Deep Generative Models through the Lens of the Manifold Hypothesis: A Survey and New Connections
Gabriel Loaiza-Ganem, Brendan Leigh Ross, Rasa Hosseinzadeh, Anthony L. Caterini, Jesse C. Cresswell
TL;DR
The surveyed work reframes deep generative modeling through the manifold hypothesis, arguing that data often lie on unknown low-dimensional manifolds within high-dimensional spaces. It identifies fundamental limitations of likelihood-based DGMs (e.g., VAEs, NFs, EBMs) when data are manifold-supported, notably the unavoidable numerical instability and manifold overfitting, while showing that diffusion-based methods and latent representations can effectively capture manifold structure by implicitly minimizing Wasserstein distances.

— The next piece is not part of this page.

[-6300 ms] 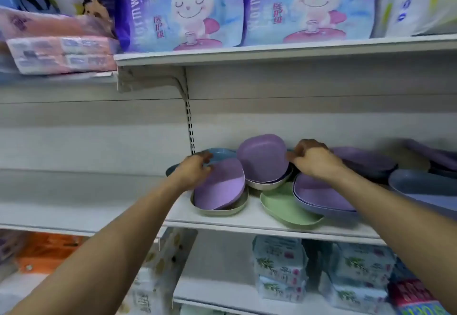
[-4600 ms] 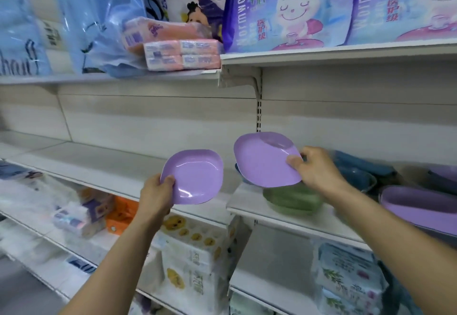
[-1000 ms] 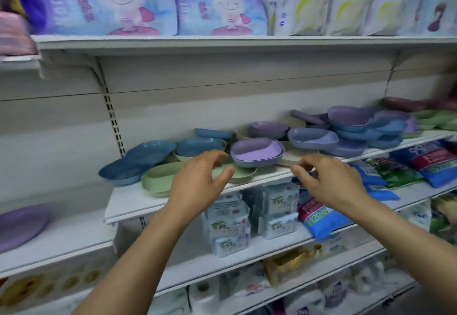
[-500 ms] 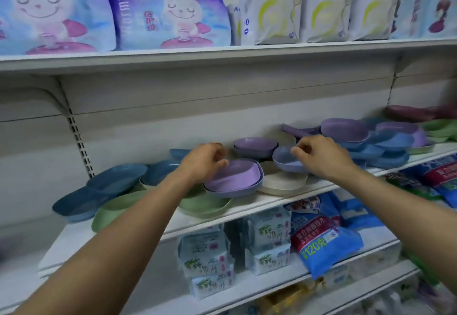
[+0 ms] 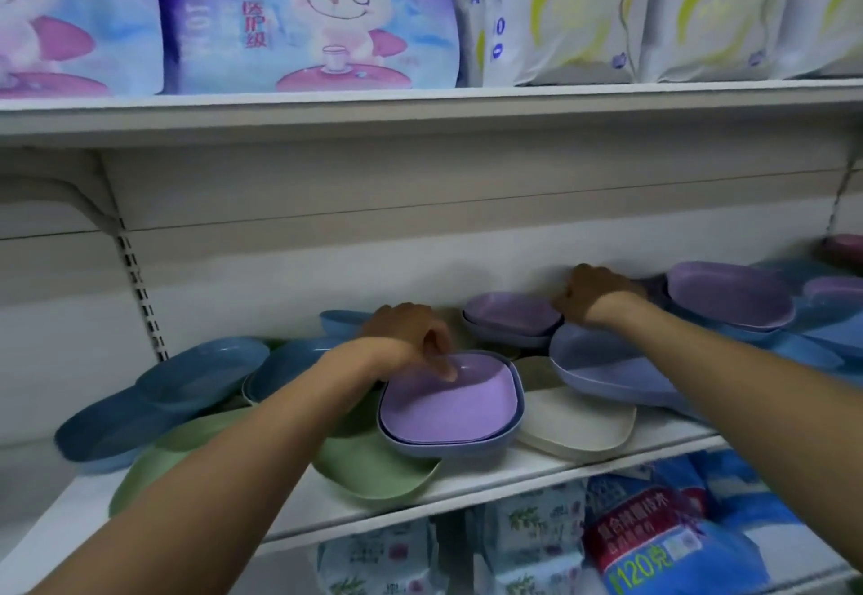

The authors unify several manifold-aware strategies—adding noise, weak-convergence losses (Wasserstein/MMD), and two-step latent modeling—under a common lens, and they connect two-step approaches to optimal transport theory. They also discuss topological challenges and present tools (neural implicit manifolds, multi-chart manifolds, injective flows) to address nontrivial topologies. Collectively, the work provides a theory-grounded roadmap for designing DGMs that respect manifold structure, with practical implications for diffusion models, latent diffusion, and topology-aware generative modeling.
Abstract
In recent years there has been increased interest in understanding the interplay between deep generative models (DGMs) and the manifold hypothesis. Research in this area focuses on understanding the reasons why commonly-used DGMs succeed or fail at learning distributions supported on unknown low-dimensional manifolds, as well as developing new models explicitly designed to account for manifold-supported data. This manifold lens provides both clarity as to why some DGMs (e.g. diffusion models and some generative adversarial networks) empirically surpass others (e.g. likelihood-based models such as variational autoencoders, normalizing flows, or energy-based models) at sample generation, and guidance for devising more performant DGMs. We carry out the first survey of DGMs viewed through this lens, making two novel contributions along the way. First, we formally establish that numerical instability of likelihoods in high ambient dimensions is unavoidable when modelling data with low intrinsic dimension. We then show that DGMs on learned representations of autoencoders can be interpreted as approximately minimizing Wasserstein distance: this result, which applies to latent diffusion models, helps justify their outstanding empirical results. The manifold lens provides a rich perspective from which to understand DGMs, and we aim to make this perspective more accessible and widespread.